/HFFilesRepoScrape

This is a simple example of how to scrape a Hugging Face repo table using Javacsript. This can be useful for creating a list of models in a repo, for example.

Primary LanguageJavaScript

Hugging Face Files Table Scraping

This is a simple example of how to scrape a Hugging Face repo table using Javacsript. This can be useful for creating a list of models in a repo, for example.

scrapeTable.js

Description

This script scrapes a table from a webpage using XPath queries, processes the data, and saves the results to a JSON file.

Functions

getElementsByXPath(xpath)

Retrieves elements from the document based on the provided XPath query.

  • Parameters:
    • xpath (string): The XPath query to evaluate.
  • Returns:
    • Array: An array of elements that match the XPath query.

getTextByXPath(xpath)

Retrieves the text content of an element based on the provided XPath query.

  • Parameters:
    • xpath (string): The XPath query to evaluate.
  • Returns:
    • string: The text content of the element that matches the XPath query, trimmed of any leading or trailing whitespace.

combineTitleText()

Combines the text content from two specific elements into a single string in the format text1/text2.

  • Returns:
    • string: The combined text content of the two elements.

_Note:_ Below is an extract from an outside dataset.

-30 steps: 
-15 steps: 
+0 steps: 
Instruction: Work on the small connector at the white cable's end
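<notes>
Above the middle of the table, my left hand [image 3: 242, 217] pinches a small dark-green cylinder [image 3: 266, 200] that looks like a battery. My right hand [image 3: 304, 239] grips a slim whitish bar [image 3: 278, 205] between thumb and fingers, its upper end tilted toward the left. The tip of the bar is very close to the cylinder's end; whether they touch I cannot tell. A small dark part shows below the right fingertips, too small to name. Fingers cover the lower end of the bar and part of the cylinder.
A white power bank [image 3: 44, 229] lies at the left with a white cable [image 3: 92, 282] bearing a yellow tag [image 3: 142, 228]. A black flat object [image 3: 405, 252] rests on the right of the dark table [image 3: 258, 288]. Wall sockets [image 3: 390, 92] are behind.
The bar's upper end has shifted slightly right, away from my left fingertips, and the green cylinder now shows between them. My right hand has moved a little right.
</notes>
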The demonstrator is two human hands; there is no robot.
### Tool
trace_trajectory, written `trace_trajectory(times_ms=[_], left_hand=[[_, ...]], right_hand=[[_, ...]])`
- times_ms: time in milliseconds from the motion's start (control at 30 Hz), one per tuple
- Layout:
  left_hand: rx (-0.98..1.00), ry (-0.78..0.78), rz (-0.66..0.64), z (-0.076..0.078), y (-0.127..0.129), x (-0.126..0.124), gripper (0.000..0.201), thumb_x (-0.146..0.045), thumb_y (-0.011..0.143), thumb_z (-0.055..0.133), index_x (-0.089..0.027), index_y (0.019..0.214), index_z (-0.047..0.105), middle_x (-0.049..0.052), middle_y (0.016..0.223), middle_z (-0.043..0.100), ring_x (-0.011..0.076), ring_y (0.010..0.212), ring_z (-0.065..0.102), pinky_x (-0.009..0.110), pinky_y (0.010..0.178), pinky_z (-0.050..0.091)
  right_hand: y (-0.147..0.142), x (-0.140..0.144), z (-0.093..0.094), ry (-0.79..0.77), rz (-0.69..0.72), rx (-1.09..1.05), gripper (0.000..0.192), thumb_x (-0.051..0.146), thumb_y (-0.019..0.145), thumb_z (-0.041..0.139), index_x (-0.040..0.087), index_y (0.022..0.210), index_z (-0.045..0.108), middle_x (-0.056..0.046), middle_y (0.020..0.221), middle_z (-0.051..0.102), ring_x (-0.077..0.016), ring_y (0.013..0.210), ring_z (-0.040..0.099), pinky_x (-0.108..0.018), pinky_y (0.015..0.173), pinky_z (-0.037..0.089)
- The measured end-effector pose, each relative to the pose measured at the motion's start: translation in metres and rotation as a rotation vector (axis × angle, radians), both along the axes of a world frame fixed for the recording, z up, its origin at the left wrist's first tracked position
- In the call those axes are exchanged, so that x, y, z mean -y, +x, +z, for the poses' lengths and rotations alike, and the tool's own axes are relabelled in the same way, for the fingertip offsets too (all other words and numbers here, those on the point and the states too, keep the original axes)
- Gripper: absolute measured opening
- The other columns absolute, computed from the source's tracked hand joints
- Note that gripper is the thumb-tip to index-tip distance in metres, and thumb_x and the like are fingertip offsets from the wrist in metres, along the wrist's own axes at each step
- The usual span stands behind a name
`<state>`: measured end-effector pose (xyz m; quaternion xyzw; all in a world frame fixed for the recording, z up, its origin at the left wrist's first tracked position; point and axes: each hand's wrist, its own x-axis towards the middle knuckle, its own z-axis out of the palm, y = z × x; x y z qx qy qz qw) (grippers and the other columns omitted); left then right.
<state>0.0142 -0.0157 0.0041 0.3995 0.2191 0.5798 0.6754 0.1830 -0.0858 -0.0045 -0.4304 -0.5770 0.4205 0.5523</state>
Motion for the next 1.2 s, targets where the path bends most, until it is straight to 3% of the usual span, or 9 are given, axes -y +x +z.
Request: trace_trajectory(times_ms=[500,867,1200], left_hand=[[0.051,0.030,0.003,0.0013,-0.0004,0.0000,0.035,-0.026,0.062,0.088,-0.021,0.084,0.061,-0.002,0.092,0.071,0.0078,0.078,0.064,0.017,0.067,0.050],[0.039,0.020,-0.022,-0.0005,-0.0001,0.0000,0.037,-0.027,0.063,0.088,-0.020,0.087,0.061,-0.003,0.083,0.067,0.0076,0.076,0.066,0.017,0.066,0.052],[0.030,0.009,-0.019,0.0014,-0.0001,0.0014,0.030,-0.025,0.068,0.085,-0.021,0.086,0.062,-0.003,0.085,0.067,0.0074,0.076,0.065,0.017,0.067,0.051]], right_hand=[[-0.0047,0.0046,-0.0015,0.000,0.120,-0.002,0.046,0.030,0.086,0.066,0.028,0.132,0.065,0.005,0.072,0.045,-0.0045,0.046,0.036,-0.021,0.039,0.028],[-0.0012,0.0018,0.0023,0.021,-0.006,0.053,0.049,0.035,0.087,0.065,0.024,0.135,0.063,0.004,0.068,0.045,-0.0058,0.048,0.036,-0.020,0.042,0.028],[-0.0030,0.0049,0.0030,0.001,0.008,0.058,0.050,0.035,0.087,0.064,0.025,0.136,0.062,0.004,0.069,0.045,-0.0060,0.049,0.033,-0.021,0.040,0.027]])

If one or both elements are not found, logs an error message and returns an empty string.

processHFTable()

Processes the table data and prepares it for saving. This function initializes an object with file and directory arrays, the repository name, and the current date.

  • Returns:
    • Object: An object containing the processed table data.

Usage:

  1. Open the Hugging Face Files page in your browser.
  2. Open the browser console.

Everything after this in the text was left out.